The second category is the cash flow from investing activities.

This may include the purchase of fixed assets, which represents negative cash flow, as well as the sale of these assets, which represents positive cash flow.  The purchase of investment instruments with the company can also be listed as well as the capital loan for any shareholder.

The last category is that of fundraising activities.  This category will only list transactions with lenders and owners that offer long-term finds for the company or perhaps the return in the funds.

Companies that do not want to make money will have to list all the contributions they receive in the cash flow statement. But usually, this would be a non-profit.

Statement of changes in shareholders' equity

The name on this declaration gives you an idea of the information it contains.  It will contain all changes in the company's equity for a reporting period.

Changes in equity may result from a selection of different activities, such as the issuance and acquisition of shares or perhaps the issuance of dividends.

It is very important to remember that this is actually a financial statement that will not generally be published internally.  This is certainly due to the fact that the information it contains will never be useful to your business management team.  However, this statement should be published externally.

Footnotes to the business financial statements

Since the company's 4 financial statements are the ones to which you should pay attention, you should know the footnotes to the financial statements.  This statement may not be a statement per se, but it may need to be provided as a supplement.

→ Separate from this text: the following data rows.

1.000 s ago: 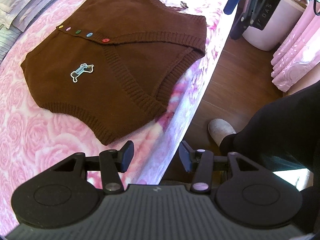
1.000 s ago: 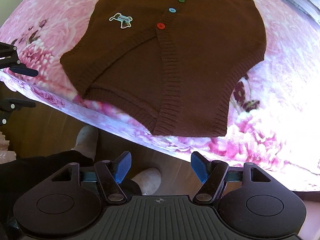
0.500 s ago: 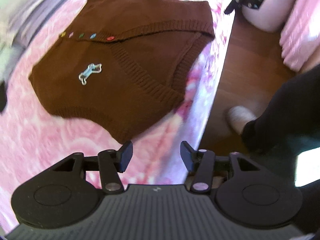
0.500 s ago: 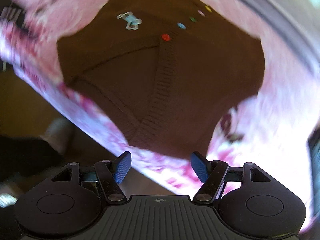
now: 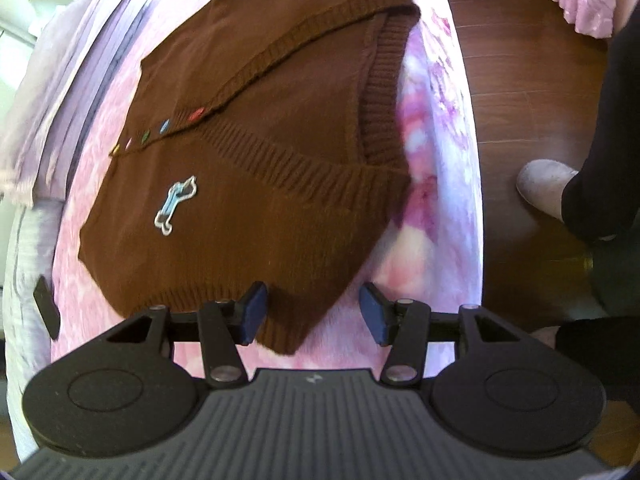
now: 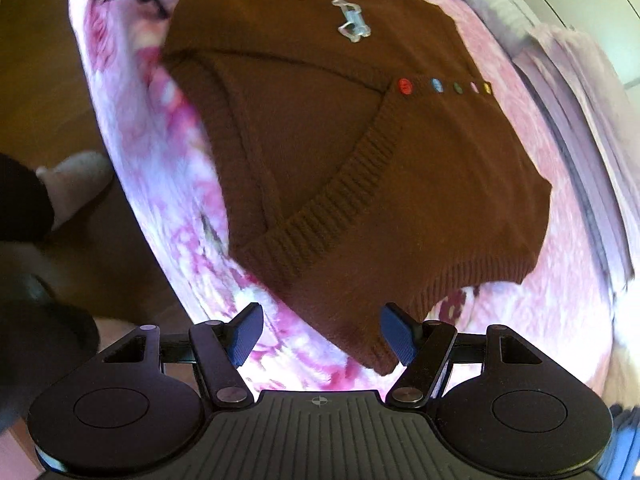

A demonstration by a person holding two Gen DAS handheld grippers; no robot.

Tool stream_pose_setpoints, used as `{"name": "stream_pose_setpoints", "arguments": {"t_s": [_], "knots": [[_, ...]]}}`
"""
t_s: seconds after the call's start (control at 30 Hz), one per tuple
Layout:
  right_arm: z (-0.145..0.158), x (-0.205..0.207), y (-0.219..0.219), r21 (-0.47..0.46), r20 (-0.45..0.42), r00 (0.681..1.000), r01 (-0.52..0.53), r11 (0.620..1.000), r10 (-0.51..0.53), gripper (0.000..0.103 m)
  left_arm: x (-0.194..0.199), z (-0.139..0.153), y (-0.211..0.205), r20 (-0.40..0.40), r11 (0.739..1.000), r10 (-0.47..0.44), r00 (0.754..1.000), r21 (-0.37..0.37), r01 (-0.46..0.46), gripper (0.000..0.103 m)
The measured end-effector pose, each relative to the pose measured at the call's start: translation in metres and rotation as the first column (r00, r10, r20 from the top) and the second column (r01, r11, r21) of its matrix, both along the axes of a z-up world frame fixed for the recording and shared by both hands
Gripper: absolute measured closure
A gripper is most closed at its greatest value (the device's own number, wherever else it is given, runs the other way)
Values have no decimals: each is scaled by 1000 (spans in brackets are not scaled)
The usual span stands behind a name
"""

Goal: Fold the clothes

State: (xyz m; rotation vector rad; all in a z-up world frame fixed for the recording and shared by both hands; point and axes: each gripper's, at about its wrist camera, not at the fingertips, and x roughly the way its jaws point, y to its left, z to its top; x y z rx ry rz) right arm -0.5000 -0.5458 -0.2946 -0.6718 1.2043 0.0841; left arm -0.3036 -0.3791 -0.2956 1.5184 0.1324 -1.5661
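Note:
A brown knitted vest (image 5: 256, 168) lies flat on a pink flowered bedspread (image 5: 424, 248), near the bed's edge. It has a row of coloured buttons (image 5: 160, 132) and a light blue dog patch (image 5: 176, 204). My left gripper (image 5: 312, 316) is open and empty, its fingers on either side of one shoulder corner of the vest. In the right wrist view the vest (image 6: 360, 160) fills the middle. My right gripper (image 6: 322, 332) is open and empty, over the other shoulder corner (image 6: 372, 344).
The bed's edge drops to a brown wood floor (image 5: 520, 92). The person's dark trouser leg and grey slipper (image 5: 548, 188) stand beside the bed. Folded lilac bedding (image 5: 72, 92) lies along the far side. A dark flat object (image 5: 46, 308) lies on the bed.
Both grippers have moved in over the bed from its edge and now sit at the vest's two shoulder corners. Both stay open.

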Motion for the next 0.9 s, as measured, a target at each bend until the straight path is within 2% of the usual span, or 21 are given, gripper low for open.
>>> {"name": "stream_pose_setpoints", "arguments": {"t_s": [0.1, 0.27, 0.43, 0.5, 0.57, 0.67, 0.7, 0.73, 0.83, 0.9], "knots": [[-11, 0, -1, -21, -29, 998, -61, 998, 61, 34, -1, 0, -5, -10, 1000, 4, 1000, 0, -4, 55], [-3, 5, 1, -27, 29, 993, -110, 994, 111, 34, 1, 5, -14, -49, 998, 59, 997, 6, -59, 54], [1, 12, 0, -34, 69, 990, -120, 992, 122, 40, -3, 2, -12, -20, 1000, 6, 1000, -8, -6, 54], [-1, 11, 2, -36, 56, 989, -137, 990, 139, 40, -6, 0, -9, -8, 1000, -28, 1000, -8, 27, 61], [-5, 10, 3, -30, 43, 987, -151, 988, 153, 43, -6, 0, -8, -21, 999, -37, 999, 10, 37, 77], [-4, 10, 1, -19, 46, 987, -153, 988, 154, 54, -5, 5, -8, -41, 1000, -14, 999, 10, 14, 94], [-3, 11, -1, -15, 51, 987, -149, 989, 150, 66, -3, 9, -10, -53, 1000, 11, 999, 2, -11, 95], [-1, 11, -2, -7, 55, 988, -143, 990, 143, 82, 0, 15, -12, -66, 999, 37, 997, -10, -37, 95], [12, 14, -9, 32, 80, 991, -112, 993, 109, 93, 12, 31, -20, -102, 994, 97, 990, -44, -102, 97], [24, 17, -14, 70, 81, 993, -94, 993, 88, 95, 20, 39, -27, -126, 992, 119, 985, -32, -124, 98]]}}
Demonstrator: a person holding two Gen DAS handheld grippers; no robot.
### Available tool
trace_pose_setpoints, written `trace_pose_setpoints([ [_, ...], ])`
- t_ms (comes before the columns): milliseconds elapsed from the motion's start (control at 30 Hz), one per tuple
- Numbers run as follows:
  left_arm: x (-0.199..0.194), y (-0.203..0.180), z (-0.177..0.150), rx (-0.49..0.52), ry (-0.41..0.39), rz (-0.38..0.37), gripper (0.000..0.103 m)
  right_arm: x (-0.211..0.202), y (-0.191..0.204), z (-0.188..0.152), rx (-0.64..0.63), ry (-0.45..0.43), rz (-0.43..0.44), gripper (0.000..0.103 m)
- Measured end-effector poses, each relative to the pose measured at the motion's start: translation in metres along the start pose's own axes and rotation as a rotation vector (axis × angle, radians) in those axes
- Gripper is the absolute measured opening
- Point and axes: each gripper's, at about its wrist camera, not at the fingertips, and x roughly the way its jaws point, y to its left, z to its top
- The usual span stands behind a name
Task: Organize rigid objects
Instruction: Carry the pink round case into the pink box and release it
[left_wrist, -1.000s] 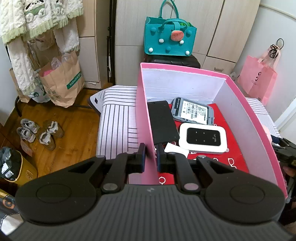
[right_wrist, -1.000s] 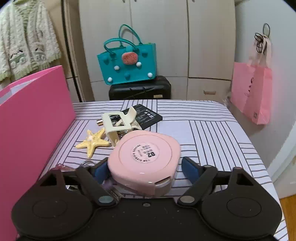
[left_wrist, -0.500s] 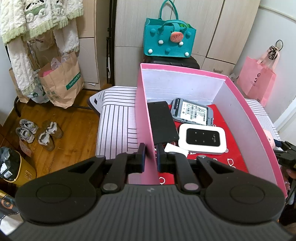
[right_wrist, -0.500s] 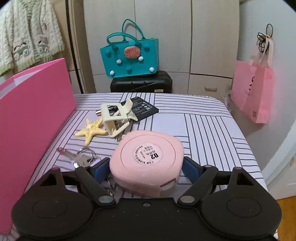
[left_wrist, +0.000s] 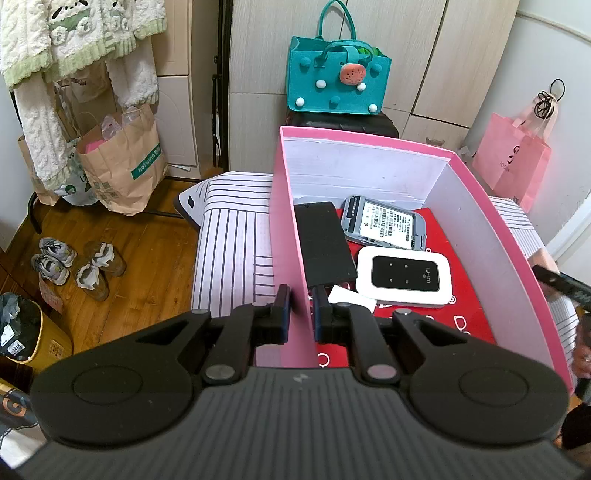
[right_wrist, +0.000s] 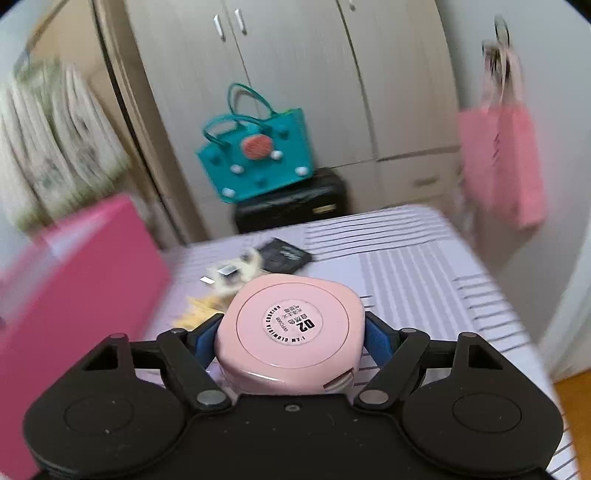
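My left gripper (left_wrist: 301, 295) is shut on the near left wall of the pink box (left_wrist: 476, 206). Inside the box lie a black slab (left_wrist: 325, 243), a grey labelled device (left_wrist: 384, 221) and a white wifi router (left_wrist: 404, 275) on a red lining. In the right wrist view, my right gripper (right_wrist: 291, 332) holds a pink rounded case (right_wrist: 291, 325) clear of the striped bed, and its jaws are closing on the case's sides. The view is blurred and tilted, and the pink box (right_wrist: 74, 277) stands at the left.
On the striped bed (right_wrist: 406, 269) past the case lie a black battery (right_wrist: 284, 254), a white clip (right_wrist: 236, 273) and a yellow starfish (right_wrist: 199, 310). A teal bag (right_wrist: 258, 155) sits on a black suitcase behind. Shoes (left_wrist: 70, 266) and paper bags (left_wrist: 125, 166) are on the floor at left.
My right gripper has lifted the pink case off the bed and rolled, tilting its view; the keys are no longer in sight. My left gripper stays clamped on the box wall.
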Motion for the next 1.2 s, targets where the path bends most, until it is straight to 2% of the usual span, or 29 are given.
trace_pose_setpoints([
  [200, 0.000, 0.001, 0.001, -0.002, 0.000, -0.001, 0.011, -0.010, -0.014, 0.026, 0.204, 0.093, 0.286, 0.081],
  [433, 0.001, 0.001, 0.003, -0.003, 0.005, -0.005, 0.011, -0.010, 0.025, 0.049, 0.156, 0.193, 0.422, 0.082],
  [667, 0.002, 0.001, 0.002, -0.004, 0.005, -0.004, 0.011, -0.020, 0.097, 0.062, -0.114, 0.240, 0.515, 0.081],
  [833, 0.002, 0.001, 0.002, -0.006, 0.005, -0.005, 0.011, -0.005, 0.158, 0.061, -0.347, 0.326, 0.560, 0.082],
  [900, 0.002, 0.001, 0.002, -0.006, 0.005, -0.005, 0.011, 0.005, 0.184, 0.052, -0.502, 0.370, 0.539, 0.081],
  [933, 0.002, 0.001, 0.002, -0.009, 0.007, -0.004, 0.011, 0.012, 0.198, 0.044, -0.613, 0.384, 0.503, 0.081],
  [1000, 0.003, 0.000, 0.002, -0.013, 0.014, -0.002, 0.011, 0.028, 0.217, 0.028, -0.750, 0.418, 0.427, 0.081],
  [1100, 0.004, -0.003, 0.003, -0.007, 0.023, 0.003, 0.011, 0.050, 0.228, 0.019, -0.786, 0.521, 0.462, 0.081],
  [1200, 0.005, -0.003, 0.003, -0.003, 0.022, 0.007, 0.011, 0.053, 0.238, 0.016, -0.868, 0.525, 0.455, 0.082],
])
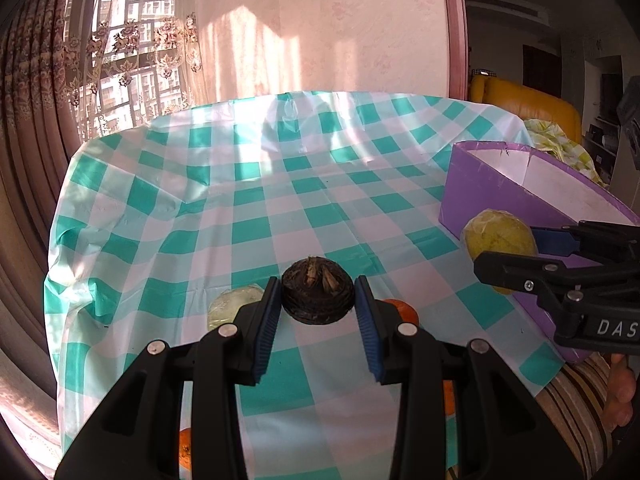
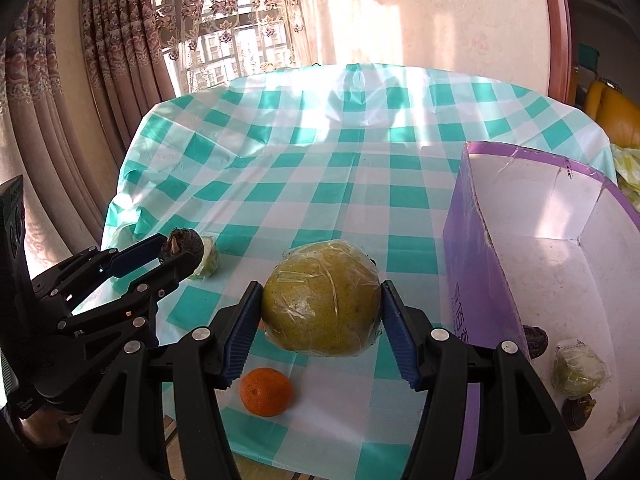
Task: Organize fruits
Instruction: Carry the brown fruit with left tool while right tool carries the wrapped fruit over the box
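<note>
Right view only: orange (image 2: pixel 265 391) on the checked tablecloth (image 2: pixel 320 184); dark fruits and a wrapped one inside the purple box (image 2: pixel 476 280).
Left gripper (image 1: pixel 317 312): clamps a dark water chestnut (image 1: pixel 317 295), tip up, above the cloth.
Right gripper (image 2: pixel 320 320): pinches a film-wrapped yellow-green fruit (image 2: pixel 322 298), long axis across the pads, beside the box.

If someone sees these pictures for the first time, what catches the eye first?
The wrapped yellow fruit, clamped in the right hand-held gripper beside the purple box. Next, the dark round fruit gripped by the left hand-held gripper above the green checked cloth.
</note>
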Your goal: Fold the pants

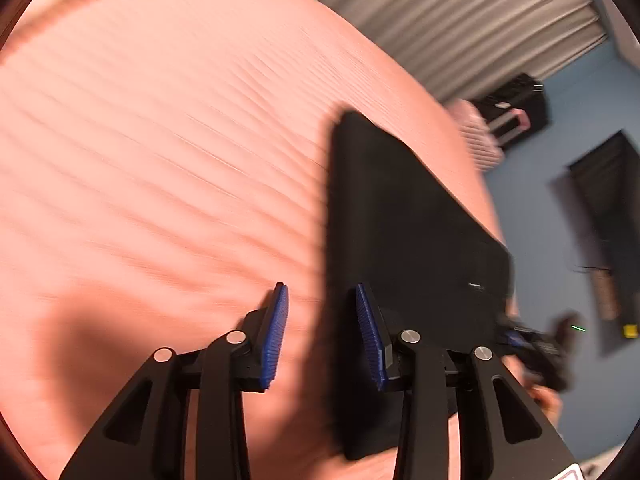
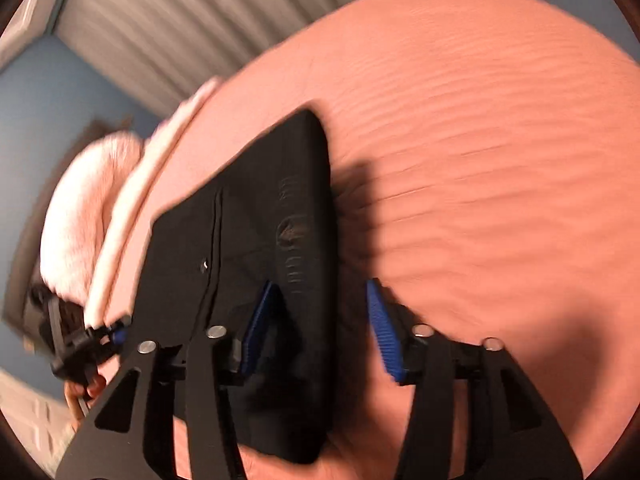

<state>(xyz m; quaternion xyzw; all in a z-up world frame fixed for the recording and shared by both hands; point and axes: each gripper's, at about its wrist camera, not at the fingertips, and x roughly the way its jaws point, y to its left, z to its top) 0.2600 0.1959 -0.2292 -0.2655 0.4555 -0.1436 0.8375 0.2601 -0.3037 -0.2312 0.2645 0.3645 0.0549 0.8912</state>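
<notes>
The black pants [image 1: 404, 232] lie folded into a neat slab on the pink bed [image 1: 160, 140], so both the left claw [image 1: 322, 336] and right claw [image 2: 320, 328] hang part-open above it, gripping nothing.

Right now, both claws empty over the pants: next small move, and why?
Probably back both claws off. The black fabric pants lie as a flat folded rectangle on the pink ribbed bedspread; the left claw and right claw stand open with nothing between the pads, so the fold looks finished.
</notes>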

This is certainly especially important if you present your business financial statements to investors who are not familiar with your small business.

Footnotes can help investors to read the information presented in the financial statements.  In the footnotes, you can provide clarification on how the financial statements were created.

You can also provide more information on inventory valuation and contingent liabilities.  Footnotes will probably provide you with the information you need to comply with the regulations.

Management teams will require all of these statements, with the exception of the statement of changes in equity.